Task objective ->
Would you write out the data below exactly, with every line intact?

Information shown ->
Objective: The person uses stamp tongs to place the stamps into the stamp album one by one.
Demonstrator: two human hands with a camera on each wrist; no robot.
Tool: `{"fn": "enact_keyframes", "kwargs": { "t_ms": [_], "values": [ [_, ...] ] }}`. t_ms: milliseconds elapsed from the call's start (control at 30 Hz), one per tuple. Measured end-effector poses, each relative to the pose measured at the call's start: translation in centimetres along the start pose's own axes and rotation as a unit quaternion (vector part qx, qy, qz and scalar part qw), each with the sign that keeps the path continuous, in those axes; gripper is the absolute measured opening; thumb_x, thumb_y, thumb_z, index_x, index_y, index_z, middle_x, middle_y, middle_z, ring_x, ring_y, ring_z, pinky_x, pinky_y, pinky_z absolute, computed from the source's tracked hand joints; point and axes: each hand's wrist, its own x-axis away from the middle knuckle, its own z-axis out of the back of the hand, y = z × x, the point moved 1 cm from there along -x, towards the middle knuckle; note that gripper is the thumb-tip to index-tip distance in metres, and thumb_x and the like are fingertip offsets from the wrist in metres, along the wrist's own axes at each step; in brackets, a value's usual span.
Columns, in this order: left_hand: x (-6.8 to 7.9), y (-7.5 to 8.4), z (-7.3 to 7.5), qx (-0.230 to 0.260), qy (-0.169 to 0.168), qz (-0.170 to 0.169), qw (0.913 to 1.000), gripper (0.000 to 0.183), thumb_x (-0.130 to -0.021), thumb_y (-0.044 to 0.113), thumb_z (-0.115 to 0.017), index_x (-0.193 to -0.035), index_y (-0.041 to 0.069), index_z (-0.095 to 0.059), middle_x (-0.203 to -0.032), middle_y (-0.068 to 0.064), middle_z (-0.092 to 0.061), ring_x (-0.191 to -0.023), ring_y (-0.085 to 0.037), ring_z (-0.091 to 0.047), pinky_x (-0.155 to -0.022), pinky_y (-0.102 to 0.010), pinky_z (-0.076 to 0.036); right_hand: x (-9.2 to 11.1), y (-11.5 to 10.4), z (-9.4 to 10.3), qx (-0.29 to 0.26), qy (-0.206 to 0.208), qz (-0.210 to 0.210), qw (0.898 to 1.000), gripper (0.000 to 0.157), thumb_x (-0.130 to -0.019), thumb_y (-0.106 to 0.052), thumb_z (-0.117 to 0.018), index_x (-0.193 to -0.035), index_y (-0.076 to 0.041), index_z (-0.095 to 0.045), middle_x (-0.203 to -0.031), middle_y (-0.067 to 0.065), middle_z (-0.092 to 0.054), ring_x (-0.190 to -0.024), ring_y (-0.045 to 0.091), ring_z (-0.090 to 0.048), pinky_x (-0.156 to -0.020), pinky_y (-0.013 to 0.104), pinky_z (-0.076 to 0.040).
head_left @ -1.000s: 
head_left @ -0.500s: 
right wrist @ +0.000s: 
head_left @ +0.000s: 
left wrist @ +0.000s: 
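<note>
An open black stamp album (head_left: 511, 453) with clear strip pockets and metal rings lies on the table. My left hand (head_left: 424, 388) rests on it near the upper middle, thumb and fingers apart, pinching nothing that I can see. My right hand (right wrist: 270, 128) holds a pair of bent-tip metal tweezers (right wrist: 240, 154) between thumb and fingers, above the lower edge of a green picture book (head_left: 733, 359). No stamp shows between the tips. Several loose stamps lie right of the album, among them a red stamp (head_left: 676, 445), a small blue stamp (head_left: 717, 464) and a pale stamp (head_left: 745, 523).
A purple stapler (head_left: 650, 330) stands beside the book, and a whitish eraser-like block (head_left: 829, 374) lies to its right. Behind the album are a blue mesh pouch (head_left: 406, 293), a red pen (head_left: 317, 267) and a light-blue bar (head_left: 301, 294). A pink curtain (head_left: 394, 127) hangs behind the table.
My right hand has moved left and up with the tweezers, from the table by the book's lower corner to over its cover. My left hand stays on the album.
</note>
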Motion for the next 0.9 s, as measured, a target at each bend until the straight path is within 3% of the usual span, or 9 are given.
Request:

Answer to this exercise ->
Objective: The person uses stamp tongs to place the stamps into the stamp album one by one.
Demonstrator: two human hands with a camera on each wrist; no robot.
Tool: `{"fn": "enact_keyframes", "kwargs": { "t_ms": [_], "values": [ [_, ...] ] }}`. t_ms: milliseconds elapsed from the call's start (control at 30 Hz), one per tuple. Measured end-effector poses, each relative to the pose measured at the call's start: translation in centimetres along the start pose's own axes and rotation as a unit quaternion (vector part qx, qy, qz and scalar part qw), each with the sign that keeps the path continuous, in those axes; gripper is the absolute measured opening; thumb_x, thumb_y, thumb_z, index_x, index_y, index_z, middle_x, middle_y, middle_z, ring_x, ring_y, ring_z, pinky_x, pinky_y, pinky_z absolute, computed from the source's tracked hand joints; point and axes: each hand's wrist, its own x-axis away from the middle knuckle, its own z-axis out of the back of the hand, y = z × x, the point moved 1 cm from there along -x, towards the middle knuckle; note that gripper is the thumb-tip to index-tip distance in metres, and thumb_x and the like are fingertip offsets from the wrist in metres, along the wrist's own axes at each step; in brackets, a value's usual span.
Columns, in this order: left_hand: x (-6.8 to 7.9), y (-7.5 to 8.4), z (-7.3 to 7.5), qx (-0.230 to 0.260), qy (-0.169 to 0.168), qz (-0.170 to 0.169), qw (0.913 to 1.000), gripper (0.000 to 0.183), thumb_x (-0.130 to -0.021), thumb_y (-0.044 to 0.113), thumb_z (-0.115 to 0.017), index_x (-0.193 to -0.035), index_y (-0.041 to 0.069), index_z (-0.095 to 0.059), middle_x (-0.203 to -0.032), middle_y (-0.068 to 0.064), middle_z (-0.092 to 0.061), ring_x (-0.191 to -0.023), ring_y (-0.085 to 0.037), ring_z (-0.091 to 0.047), pinky_x (-0.155 to -0.022), pinky_y (-0.102 to 0.010), pinky_z (-0.076 to 0.036); right_hand: x (-9.2 to 11.1), y (-11.5 to 10.4), z (-9.4 to 10.3), qx (-0.29 to 0.26), qy (-0.206 to 0.208), qz (-0.210 to 0.210), qw (0.898 to 1.000), gripper (0.000 to 0.157), thumb_x (-0.130 to -0.019), thumb_y (-0.106 to 0.052), thumb_z (-0.117 to 0.018), index_x (-0.193 to -0.035), index_y (-0.076 to 0.041), index_z (-0.095 to 0.045), middle_x (-0.203 to -0.031), middle_y (-0.067 to 0.065), middle_z (-0.092 to 0.054), ring_x (-0.190 to -0.024), ring_y (-0.045 to 0.091), ring_z (-0.090 to 0.048), pinky_x (-0.156 to -0.020), pinky_y (-0.013 to 0.104), pinky_z (-0.076 to 0.040).
head_left @ -1.000s: 
head_left @ -0.500s: 
right wrist @ +0.000s: 
head_left @ +0.000s: 
left wrist @ +0.000s: 
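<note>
An open black stamp album (head_left: 511, 453) with clear strip pockets and metal rings lies on the table. My left hand (head_left: 424, 388) rests on it near the upper middle, thumb and fingers apart, pinching nothing that I can see. My right hand (right wrist: 270, 128) holds a pair of bent-tip metal tweezers (right wrist: 240, 154) between thumb and fingers, above the lower edge of a green picture book (head_left: 733, 359). No stamp shows between the tips. Several loose stamps lie right of the album, among them a red stamp (head_left: 676, 445), a small blue stamp (head_left: 717, 464) and a pale stamp (head_left: 745, 523).
A purple stapler (head_left: 650, 330) stands beside the book, and a whitish eraser-like block (head_left: 829, 374) lies to its right. Behind the album are a blue mesh pouch (head_left: 406, 293), a red pen (head_left: 317, 267) and a light-blue bar (head_left: 301, 294). A pink curtain (head_left: 394, 127) hangs behind the table.
My right hand has moved left and up with the tweezers, from the table by the book's lower corner to over its cover. My left hand stays on the album.
</note>
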Motion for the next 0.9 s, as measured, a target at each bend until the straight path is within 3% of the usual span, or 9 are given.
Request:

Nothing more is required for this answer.